## TASK
Tally the lines in the material below that hold the string "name" and report the tally alone.

## DATA RECORDS
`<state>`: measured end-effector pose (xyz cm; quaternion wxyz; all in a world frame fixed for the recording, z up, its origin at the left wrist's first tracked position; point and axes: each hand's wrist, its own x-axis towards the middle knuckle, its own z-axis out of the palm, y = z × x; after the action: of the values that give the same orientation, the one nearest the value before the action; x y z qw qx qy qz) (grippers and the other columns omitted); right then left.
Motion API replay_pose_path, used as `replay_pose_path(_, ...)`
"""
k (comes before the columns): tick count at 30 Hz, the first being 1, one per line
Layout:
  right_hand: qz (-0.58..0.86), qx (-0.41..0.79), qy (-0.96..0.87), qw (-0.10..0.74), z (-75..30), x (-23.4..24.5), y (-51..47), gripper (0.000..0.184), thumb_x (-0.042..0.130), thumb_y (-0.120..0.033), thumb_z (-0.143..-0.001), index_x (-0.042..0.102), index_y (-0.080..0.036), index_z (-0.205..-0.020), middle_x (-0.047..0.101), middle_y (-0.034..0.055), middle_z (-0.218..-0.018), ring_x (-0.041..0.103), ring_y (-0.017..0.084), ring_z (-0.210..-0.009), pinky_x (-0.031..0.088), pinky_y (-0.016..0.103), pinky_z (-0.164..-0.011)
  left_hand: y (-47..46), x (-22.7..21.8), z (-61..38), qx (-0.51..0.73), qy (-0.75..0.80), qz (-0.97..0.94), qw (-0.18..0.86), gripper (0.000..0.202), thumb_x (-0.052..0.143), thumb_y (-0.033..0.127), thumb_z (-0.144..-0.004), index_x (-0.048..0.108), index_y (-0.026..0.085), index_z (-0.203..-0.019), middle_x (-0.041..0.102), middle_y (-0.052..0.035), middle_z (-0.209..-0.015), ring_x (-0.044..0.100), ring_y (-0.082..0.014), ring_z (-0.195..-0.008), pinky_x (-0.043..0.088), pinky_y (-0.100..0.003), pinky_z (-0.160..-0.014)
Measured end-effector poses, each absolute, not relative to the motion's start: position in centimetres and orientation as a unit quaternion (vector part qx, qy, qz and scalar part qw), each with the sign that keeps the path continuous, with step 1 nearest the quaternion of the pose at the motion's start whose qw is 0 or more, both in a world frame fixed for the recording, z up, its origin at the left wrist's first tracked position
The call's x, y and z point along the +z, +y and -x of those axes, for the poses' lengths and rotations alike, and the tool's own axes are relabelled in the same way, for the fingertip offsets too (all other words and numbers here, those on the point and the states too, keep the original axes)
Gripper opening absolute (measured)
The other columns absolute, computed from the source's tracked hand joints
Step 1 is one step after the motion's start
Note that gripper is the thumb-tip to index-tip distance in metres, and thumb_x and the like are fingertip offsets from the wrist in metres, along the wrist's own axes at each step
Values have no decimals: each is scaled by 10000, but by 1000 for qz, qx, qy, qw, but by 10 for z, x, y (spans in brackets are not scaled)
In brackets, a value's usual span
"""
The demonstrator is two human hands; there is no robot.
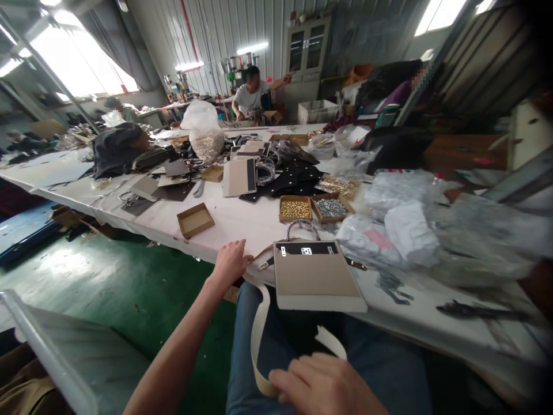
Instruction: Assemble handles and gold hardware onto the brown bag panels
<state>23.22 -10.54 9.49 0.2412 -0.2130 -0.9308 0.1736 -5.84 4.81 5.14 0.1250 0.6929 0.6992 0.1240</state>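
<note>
A: Lower centre-left, the left hand (231,262)?
B: Palm down on the white tabletop (242,222) edge, fingers close together, gripping nothing.
A: Just right of it?
B: The bag (317,276): a flat tan rectangle with a black top band and a small metal clasp, overhanging the edge. Its cream strap (258,334), flat and limp, loops downward.
A: Right hand (324,383), bottom centre?
B: Over the strap, fingers curled. Can't tell whether it grips.

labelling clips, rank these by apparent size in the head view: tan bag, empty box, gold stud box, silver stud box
1. tan bag, though it lies nearest the camera
2. empty box
3. gold stud box and silver stud box: alike, not ranked
</note>
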Motion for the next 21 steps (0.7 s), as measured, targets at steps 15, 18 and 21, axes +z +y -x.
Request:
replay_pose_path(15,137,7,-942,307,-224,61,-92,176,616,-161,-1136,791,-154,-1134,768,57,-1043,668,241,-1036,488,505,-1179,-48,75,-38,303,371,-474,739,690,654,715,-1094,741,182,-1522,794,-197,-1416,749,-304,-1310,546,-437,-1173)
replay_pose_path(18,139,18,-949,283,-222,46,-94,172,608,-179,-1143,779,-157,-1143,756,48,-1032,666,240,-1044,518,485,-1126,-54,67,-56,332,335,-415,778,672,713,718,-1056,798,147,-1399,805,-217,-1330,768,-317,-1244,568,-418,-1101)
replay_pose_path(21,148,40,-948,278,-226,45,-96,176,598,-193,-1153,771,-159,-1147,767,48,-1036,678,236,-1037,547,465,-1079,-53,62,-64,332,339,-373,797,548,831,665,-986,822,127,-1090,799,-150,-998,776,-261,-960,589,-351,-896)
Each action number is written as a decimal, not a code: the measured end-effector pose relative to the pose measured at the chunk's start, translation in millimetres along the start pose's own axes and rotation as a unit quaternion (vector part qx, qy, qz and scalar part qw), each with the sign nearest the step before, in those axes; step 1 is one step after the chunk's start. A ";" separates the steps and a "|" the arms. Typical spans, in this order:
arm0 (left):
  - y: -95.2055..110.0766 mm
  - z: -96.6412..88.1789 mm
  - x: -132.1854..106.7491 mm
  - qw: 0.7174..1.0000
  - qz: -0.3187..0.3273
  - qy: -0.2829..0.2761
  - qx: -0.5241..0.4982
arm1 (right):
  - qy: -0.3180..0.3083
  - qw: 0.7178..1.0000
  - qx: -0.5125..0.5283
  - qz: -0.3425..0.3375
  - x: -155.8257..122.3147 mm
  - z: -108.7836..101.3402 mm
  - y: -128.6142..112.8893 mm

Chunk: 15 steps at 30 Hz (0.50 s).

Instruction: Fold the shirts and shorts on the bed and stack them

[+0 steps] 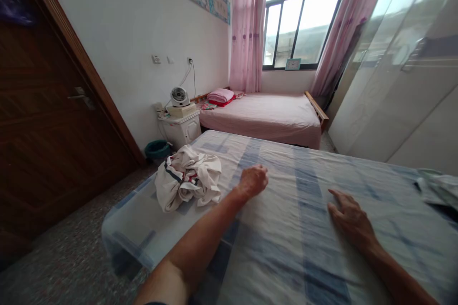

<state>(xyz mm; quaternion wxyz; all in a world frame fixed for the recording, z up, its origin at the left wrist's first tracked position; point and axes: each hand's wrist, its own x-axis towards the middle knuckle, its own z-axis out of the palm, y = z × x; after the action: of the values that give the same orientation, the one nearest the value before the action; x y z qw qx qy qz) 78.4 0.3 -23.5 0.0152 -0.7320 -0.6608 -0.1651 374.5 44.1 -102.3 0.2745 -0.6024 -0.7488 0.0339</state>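
A blue-and-white checked bedsheet [279, 252] covers the bed in front of me, with fine wrinkles across its middle. My left hand [254, 180] is closed low over the sheet, its fingers curled; whatever they may hold is hidden. To the right, my right hand [348, 212] lies on or just above the sheet with fingers stretched out and apart, holding nothing. A crumpled heap of white cloth [193, 176] with dark and red stripes sits on the bed's left side, left of my left hand.
Beyond stands a second bed [268, 114] with pink bedding and a folded pink quilt [221, 95]. A white nightstand [184, 126] carries a small fan [179, 96]; a green bin [157, 149] is beside it. More cloth [438, 188] lies at the right edge. A brown door [53, 119] is left.
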 end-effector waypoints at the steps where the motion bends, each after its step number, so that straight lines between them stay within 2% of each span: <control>1: -11.6 -16.6 1.3 0.999 -0.039 0.015 0.016 | -0.001 1.000 -0.005 -0.002 -0.1 -0.7 2.2; 4: -56.7 -68.4 -1.5 0.985 -0.142 0.078 0.056 | -0.003 1.000 -0.020 -0.007 -0.6 -3.1 5.5; 6: -88.4 -97.3 -10.0 0.955 -0.250 0.127 0.101 | -0.009 0.999 -0.030 -0.011 -0.9 -3.9 4.5; 7: -102.9 -108.3 -15.5 0.939 -0.301 0.126 0.111 | -0.011 0.999 -0.033 -0.013 -1.0 -4.1 3.5; 8: -116.0 -116.8 -21.3 0.924 -0.353 0.101 0.108 | -0.014 0.999 -0.034 -0.016 -1.1 -4.4 2.3; 11: -144.5 -127.7 -35.9 0.901 -0.424 0.052 0.076 | -0.020 0.999 -0.036 -0.022 -1.0 -5.2 -0.6; 15: -156.1 -124.8 -38.6 0.908 -0.410 0.078 0.041 | -0.024 0.998 -0.051 -0.027 -1.6 -6.3 -2.4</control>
<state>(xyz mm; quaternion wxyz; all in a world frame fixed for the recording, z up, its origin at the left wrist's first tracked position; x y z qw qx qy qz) -103.9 -47.2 53.8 0.0272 -0.3803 -0.9055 -0.1861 375.4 40.3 -96.6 0.2263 -0.5941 -0.7719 0.0021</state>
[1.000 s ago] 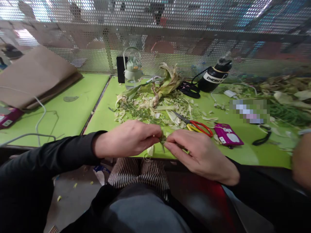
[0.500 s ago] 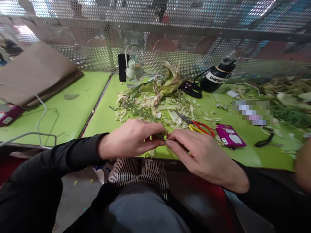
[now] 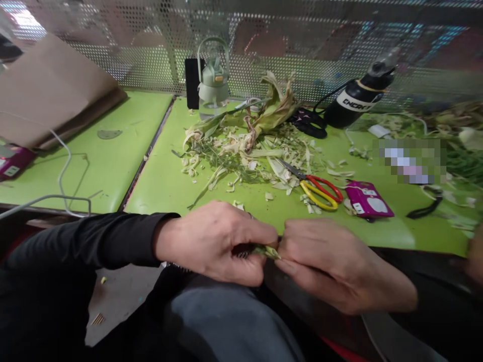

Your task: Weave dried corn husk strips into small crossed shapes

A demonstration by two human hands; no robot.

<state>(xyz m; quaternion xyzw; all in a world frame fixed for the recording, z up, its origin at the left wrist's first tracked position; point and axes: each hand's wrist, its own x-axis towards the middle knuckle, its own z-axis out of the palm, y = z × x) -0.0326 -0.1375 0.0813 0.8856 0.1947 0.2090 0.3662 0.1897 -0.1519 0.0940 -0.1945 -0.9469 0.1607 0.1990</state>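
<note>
Here, in the lower centre of the frame, the left hand [image 3: 219,241] and the right hand [image 3: 332,264] meet just in front of the near edge of the green desk [image 3: 162,181], above the person's lap. Between them is a small green strip [image 3: 266,250] of plant material. The grip of the left hand is closed on it: the thumb and the bent fingers pinch its left end. The grip of the right hand is also closed on the strip and holds its right end, so the two hands nearly touch. Most of the strip is hidden by the fingers; only a short green and pale part shows.

In the middle of the frame, on the desk, lies a pile of husk scraps [image 3: 249,151], with longer leaves at its far side. Just to the right of the pile are scissors [image 3: 315,188] with one red and one yellow handle, and beside them, further right, a pink device [image 3: 368,201]. In the upper centre a pale green bottle [image 3: 213,80] stands upright near the perforated screen [image 3: 302,50]. A black bottle [image 3: 358,100] lies tilted in the upper right. A brown paper bag [image 3: 53,90] rests in the upper left, with a white cable [image 3: 64,171] below it. At the right edge of the frame, part of another person's hand [image 3: 476,259] shows, blurred.
</note>
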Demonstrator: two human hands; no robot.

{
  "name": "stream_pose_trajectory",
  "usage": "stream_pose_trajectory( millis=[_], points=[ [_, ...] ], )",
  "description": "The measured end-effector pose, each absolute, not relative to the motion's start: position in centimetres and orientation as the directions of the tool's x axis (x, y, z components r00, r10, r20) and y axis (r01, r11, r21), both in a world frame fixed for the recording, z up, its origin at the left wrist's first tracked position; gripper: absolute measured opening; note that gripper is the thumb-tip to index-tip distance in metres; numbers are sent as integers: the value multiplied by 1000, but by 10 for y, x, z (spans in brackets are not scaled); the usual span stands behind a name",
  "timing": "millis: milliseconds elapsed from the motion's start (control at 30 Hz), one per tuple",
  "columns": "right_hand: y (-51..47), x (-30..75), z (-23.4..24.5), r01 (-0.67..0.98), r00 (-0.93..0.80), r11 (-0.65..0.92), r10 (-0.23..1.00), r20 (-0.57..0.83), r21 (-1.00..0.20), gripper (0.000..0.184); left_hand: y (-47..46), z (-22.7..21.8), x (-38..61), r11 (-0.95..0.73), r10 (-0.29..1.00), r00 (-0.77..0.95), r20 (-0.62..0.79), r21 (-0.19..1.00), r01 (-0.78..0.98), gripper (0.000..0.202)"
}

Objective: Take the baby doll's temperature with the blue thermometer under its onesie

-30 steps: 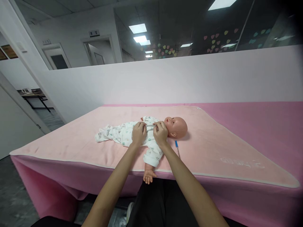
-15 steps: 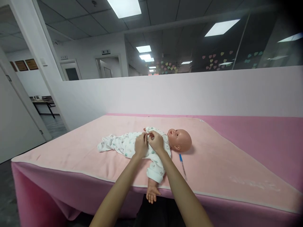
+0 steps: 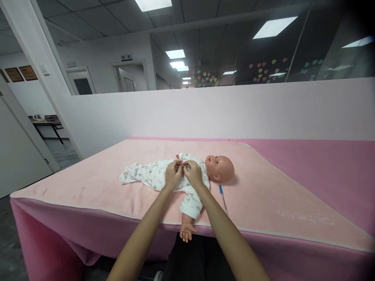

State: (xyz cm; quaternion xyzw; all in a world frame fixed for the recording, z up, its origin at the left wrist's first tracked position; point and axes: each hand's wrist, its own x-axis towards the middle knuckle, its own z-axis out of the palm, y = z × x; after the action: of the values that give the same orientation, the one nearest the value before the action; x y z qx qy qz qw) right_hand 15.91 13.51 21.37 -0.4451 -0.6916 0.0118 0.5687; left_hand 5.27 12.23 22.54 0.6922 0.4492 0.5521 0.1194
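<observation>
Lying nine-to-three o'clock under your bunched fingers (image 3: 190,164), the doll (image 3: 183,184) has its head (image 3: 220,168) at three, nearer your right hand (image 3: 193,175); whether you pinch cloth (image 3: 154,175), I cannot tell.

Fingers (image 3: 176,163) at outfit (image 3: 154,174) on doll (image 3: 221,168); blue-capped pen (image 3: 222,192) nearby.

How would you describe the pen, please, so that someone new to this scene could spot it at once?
On the pale pink blanket, find the doll's bald head. The pen lies just on the near side of it, beside the person's right forearm. It is slim, and its bright blue end sets it apart from the doll's white patterned outfit.
</observation>
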Motion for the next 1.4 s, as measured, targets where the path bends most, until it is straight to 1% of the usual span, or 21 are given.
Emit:
stream_pose_trajectory(
  millis=[67, 133, 267, 367, 467, 600, 800, 967, 1067, 1167, 1233, 1300, 1400],
  points=[
    [136, 159, 213, 605, 54, 599, 627, 777, -525, 18, 122, 225, 53, -562, 745, -15, 667, 640, 524, 19],
    [135, 159, 213, 610, 56, 596, 625, 779, -522, 18, 121, 224, 54, -544, 747, -48, 663, 652, 528, 19],
    [133, 158, 214, 612, 44, 605, 616, 786, -509, 17, 120, 222, 55, -516, 763, -147, 630, 730, 449, 20],
    [133, 158, 214, 609, 33, 618, 607, 794, -498, 17, 120, 221, 55, -516, 776, -171, 608, 766, 382, 27],
    [133, 158, 213, 613, 17, 624, 603, 797, -485, 18, 121, 223, 53, -518, 778, -161, 607, 765, 384, 26],
    [133, 158, 212, 622, 1, 626, 600, 800, -471, 17, 123, 225, 52, -518, 769, -127, 627, 727, 451, 21],
    [134, 159, 211, 637, 45, 595, 605, 795, -489, 17, 121, 225, 53, -546, 770, -36, 637, 688, 477, 23],
    [134, 157, 210, 671, 70, 567, 593, 802, -478, 17, 123, 223, 55, -552, 766, -32, 642, 683, 479, 22],
    [132, 157, 210, 689, 62, 576, 559, 827, -441, 18, 123, 224, 54, -547, 738, -17, 674, 614, 569, 20],
    [130, 158, 211, 702, 62, 591, 505, 861, -397, 18, 123, 228, 47, -532, 678, 21, 734, 471, 703, 19],
    [129, 159, 212, 707, 64, 596, 483, 873, -381, 18, 124, 229, 37, -510, 659, 52, 750, 396, 764, 18],
    [129, 159, 213, 707, 68, 596, 478, 876, -381, 18, 126, 230, 25, -478, 669, 60, 741, 367, 798, 17],
    [129, 160, 213, 704, 68, 594, 489, 869, -389, 20, 129, 228, 11, -426, 702, 33, 711, 382, 820, 18]
  ],
)
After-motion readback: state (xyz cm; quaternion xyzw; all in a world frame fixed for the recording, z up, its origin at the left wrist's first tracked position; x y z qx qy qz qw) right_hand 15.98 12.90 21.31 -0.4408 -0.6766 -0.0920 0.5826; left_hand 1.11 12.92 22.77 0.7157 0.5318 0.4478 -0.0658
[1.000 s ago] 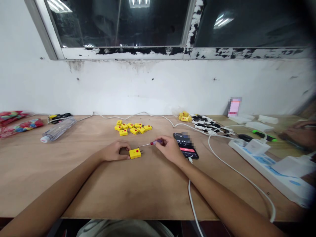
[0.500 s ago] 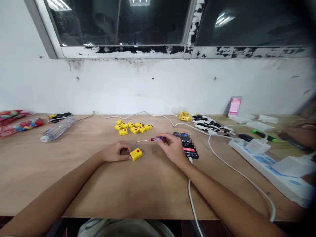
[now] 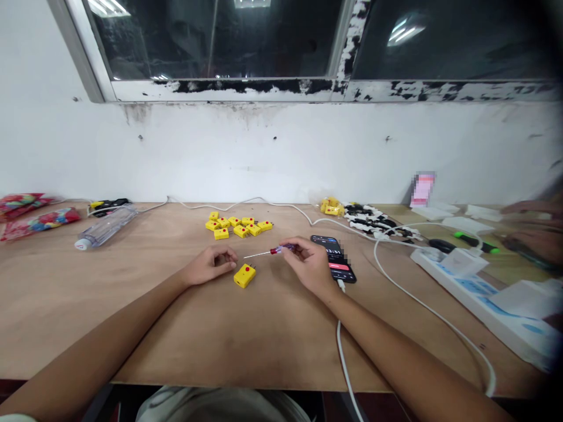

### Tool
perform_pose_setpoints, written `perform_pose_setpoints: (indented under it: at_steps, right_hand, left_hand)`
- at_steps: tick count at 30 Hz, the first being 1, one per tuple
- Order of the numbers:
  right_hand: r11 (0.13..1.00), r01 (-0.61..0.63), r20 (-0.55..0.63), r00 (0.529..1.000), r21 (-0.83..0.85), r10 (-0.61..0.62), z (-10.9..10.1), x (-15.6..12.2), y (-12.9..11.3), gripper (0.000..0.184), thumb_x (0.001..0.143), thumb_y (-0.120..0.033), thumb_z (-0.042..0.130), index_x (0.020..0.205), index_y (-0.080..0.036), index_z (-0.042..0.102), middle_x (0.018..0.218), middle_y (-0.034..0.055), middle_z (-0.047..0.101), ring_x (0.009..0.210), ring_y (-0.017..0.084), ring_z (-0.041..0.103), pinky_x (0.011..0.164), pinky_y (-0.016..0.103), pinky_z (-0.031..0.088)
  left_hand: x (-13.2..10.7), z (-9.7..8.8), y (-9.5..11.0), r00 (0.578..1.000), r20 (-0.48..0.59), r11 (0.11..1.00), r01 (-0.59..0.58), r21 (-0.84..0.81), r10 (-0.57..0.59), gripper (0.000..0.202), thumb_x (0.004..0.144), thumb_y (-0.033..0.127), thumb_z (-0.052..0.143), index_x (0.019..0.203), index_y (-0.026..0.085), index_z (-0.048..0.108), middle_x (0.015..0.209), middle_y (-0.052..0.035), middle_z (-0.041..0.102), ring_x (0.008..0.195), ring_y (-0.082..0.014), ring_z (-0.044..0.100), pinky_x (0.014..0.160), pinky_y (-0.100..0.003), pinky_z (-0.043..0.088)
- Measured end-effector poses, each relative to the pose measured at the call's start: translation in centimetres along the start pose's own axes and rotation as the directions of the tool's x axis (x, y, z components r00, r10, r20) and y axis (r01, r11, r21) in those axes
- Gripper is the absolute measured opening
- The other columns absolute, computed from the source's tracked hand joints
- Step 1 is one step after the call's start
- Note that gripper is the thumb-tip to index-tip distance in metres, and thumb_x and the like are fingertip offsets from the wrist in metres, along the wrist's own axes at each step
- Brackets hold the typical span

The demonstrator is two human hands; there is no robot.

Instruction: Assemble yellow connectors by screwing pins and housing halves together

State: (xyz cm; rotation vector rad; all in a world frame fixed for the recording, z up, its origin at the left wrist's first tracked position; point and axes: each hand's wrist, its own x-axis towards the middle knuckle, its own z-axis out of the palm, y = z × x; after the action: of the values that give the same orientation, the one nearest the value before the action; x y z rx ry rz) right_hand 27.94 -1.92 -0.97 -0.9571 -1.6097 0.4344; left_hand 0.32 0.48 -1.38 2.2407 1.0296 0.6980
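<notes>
A small yellow plug block (image 3: 244, 275) with a red dot and metal prongs lies on the table in front of me. Just left of it rests my left hand (image 3: 211, 265), fingers loosely curled and apart from the thumb; the block is free of it. My right hand (image 3: 308, 261) grips a thin screwdriver (image 3: 277, 250) by its red and clear handle. The bare shaft points left, its tip above and behind the block. Farther back, several similar yellow blocks (image 3: 241, 231) form a loose group.
Right of my right hand lies a phone (image 3: 343, 273) on a white cable. A white power strip (image 3: 475, 293), black-and-white parts (image 3: 369, 218) and bagged yellow pieces (image 3: 331, 206) are on the right. A clear bottle (image 3: 108, 227) lies left. Another person's hand (image 3: 534, 240) shows at the right edge.
My left hand has let go of the yellow block, which now sits turned slightly. The screwdriver stays in my right hand, its tip a little lower. The other person's hand has moved.
</notes>
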Motion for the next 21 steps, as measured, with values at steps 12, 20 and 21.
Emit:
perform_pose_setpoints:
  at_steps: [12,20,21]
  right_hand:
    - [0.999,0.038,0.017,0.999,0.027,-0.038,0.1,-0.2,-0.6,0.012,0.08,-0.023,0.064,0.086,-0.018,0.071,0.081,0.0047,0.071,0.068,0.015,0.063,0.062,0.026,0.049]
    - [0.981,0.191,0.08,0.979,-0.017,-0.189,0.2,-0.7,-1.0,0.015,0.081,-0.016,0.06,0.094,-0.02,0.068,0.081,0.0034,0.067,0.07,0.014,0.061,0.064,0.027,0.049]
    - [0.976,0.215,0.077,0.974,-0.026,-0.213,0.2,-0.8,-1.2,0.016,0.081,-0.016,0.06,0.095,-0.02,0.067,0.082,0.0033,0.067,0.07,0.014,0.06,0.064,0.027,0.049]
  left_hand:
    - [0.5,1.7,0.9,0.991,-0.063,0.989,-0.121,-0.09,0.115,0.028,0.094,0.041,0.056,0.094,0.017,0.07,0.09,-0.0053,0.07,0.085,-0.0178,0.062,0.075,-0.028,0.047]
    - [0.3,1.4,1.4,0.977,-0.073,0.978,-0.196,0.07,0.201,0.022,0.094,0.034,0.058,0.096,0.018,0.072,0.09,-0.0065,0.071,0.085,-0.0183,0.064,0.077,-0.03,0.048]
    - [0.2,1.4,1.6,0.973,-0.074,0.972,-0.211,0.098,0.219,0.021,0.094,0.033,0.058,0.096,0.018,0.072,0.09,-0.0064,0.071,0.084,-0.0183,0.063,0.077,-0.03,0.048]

## SOLVED PROBLEM
2